(Beginning of Supplied material)
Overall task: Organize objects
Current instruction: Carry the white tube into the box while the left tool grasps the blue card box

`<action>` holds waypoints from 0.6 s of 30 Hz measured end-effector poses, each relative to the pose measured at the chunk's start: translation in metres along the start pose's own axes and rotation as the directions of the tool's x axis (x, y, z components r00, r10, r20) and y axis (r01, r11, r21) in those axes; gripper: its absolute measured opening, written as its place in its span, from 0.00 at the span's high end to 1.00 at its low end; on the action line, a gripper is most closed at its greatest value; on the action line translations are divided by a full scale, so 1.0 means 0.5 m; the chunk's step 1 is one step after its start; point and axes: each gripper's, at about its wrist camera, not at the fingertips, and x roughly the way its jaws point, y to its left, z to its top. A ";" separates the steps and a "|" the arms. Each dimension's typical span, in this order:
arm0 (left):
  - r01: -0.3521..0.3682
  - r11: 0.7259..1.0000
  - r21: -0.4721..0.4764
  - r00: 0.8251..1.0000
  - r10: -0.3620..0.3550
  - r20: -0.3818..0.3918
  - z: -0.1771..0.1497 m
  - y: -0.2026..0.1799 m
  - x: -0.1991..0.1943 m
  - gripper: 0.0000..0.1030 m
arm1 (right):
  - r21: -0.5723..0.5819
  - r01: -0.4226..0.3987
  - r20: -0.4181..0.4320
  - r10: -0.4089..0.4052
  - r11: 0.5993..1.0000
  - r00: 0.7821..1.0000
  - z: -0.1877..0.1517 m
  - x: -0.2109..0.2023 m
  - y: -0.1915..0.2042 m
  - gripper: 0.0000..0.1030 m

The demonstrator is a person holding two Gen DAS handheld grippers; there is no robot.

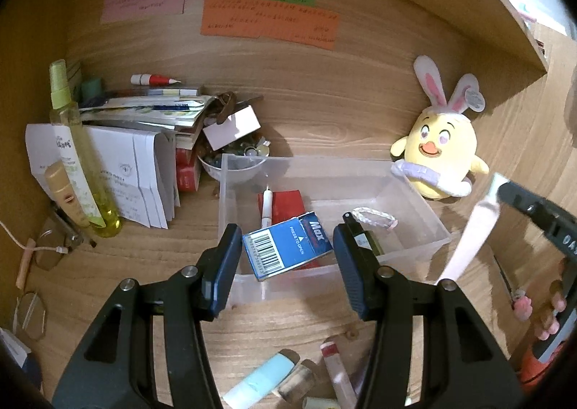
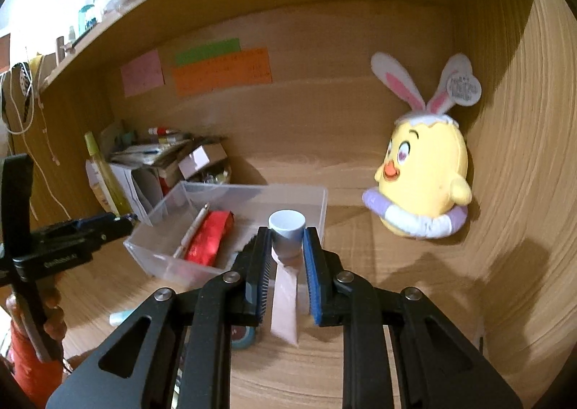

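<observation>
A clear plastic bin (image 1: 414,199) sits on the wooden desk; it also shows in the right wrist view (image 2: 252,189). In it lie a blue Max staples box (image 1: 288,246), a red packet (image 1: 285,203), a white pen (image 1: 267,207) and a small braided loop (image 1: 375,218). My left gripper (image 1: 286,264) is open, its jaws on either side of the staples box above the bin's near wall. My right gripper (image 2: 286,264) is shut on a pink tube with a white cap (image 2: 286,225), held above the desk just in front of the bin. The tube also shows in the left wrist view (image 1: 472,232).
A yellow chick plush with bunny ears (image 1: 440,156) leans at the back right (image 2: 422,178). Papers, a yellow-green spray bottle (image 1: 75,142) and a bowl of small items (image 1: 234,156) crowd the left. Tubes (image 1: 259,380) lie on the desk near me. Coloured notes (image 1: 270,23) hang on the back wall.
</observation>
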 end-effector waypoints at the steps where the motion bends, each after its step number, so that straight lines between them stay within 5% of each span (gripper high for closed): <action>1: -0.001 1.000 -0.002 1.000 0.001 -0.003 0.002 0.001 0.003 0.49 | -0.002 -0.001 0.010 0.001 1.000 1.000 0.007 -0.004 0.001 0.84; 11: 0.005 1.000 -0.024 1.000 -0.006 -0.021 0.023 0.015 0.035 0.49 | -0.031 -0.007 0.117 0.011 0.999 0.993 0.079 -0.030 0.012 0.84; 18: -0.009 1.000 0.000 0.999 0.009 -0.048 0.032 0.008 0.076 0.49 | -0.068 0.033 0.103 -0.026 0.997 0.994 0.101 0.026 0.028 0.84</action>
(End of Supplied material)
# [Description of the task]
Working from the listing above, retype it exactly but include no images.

# [Task answer]
Overall task: Organize objects
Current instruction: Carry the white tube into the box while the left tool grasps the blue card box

`<action>` holds waypoints from 0.6 s of 30 Hz measured end-effector poses, each relative to the pose measured at the chunk's start: translation in metres along the start pose's own axes and rotation as the directions of the tool's x axis (x, y, z components r00, r10, r20) and y axis (r01, r11, r21) in those axes; gripper: its absolute measured opening, written as its place in its span, from 0.00 at the span's high end to 1.00 at its low end; on the action line, a gripper is most closed at its greatest value; on the action line translations are divided by a full scale, so 1.0 means 0.5 m; the chunk's step 1 is one step after its start; point and axes: each gripper's, at about its wrist camera, not at the fingertips, and x roughly the way its jaws point, y to its left, z to its top. A ";" separates the steps and a "|" the arms. Each dimension's typical span, in this order:
arm0 (left):
  - r01: -0.3521..0.3682
  - r11: 0.7259..1.0000
  - r21: -0.4721..0.4764
  - r00: 0.8251..1.0000
  - r10: -0.3620..0.3550
  - r20: -0.3818..0.3918
  - z: -0.1771..0.1497 m
  - y: -0.2026..0.1799 m
  - x: -0.1991..0.1943 m
  - gripper: 0.0000..0.1030 m
arm1 (right):
  - r21: -0.5723..0.5819
  - r01: -0.4226..0.3987
  - r20: -0.4181..0.4320
  - r10: -0.4089..0.4052
  - r11: 0.5993..1.0000
  - r00: 0.7821..1.0000
  - z: -0.1877..0.1517 m
  - x: -0.2109..0.2023 m
  - y: -0.1915..0.2042 m
  - gripper: 0.0000..0.1030 m

The demonstrator is a person holding two Gen DAS handheld grippers; there is no robot.


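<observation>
A clear plastic bin (image 1: 414,199) sits on the wooden desk; it also shows in the right wrist view (image 2: 252,189). In it lie a blue Max staples box (image 1: 288,246), a red packet (image 1: 285,203), a white pen (image 1: 267,207) and a small braided loop (image 1: 375,218). My left gripper (image 1: 286,264) is open, its jaws on either side of the staples box above the bin's near wall. My right gripper (image 2: 286,264) is shut on a pink tube with a white cap (image 2: 286,225), held above the desk just in front of the bin. The tube also shows in the left wrist view (image 1: 472,232).
A yellow chick plush with bunny ears (image 1: 440,156) leans at the back right (image 2: 422,178). Papers, a yellow-green spray bottle (image 1: 75,142) and a bowl of small items (image 1: 234,156) crowd the left. Tubes (image 1: 259,380) lie on the desk near me. Coloured notes (image 1: 270,23) hang on the back wall.
</observation>
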 end-effector waypoints at the steps where the motion bends, each after its step number, so that straight lines between them stay within 5% of each span (gripper high for closed): <action>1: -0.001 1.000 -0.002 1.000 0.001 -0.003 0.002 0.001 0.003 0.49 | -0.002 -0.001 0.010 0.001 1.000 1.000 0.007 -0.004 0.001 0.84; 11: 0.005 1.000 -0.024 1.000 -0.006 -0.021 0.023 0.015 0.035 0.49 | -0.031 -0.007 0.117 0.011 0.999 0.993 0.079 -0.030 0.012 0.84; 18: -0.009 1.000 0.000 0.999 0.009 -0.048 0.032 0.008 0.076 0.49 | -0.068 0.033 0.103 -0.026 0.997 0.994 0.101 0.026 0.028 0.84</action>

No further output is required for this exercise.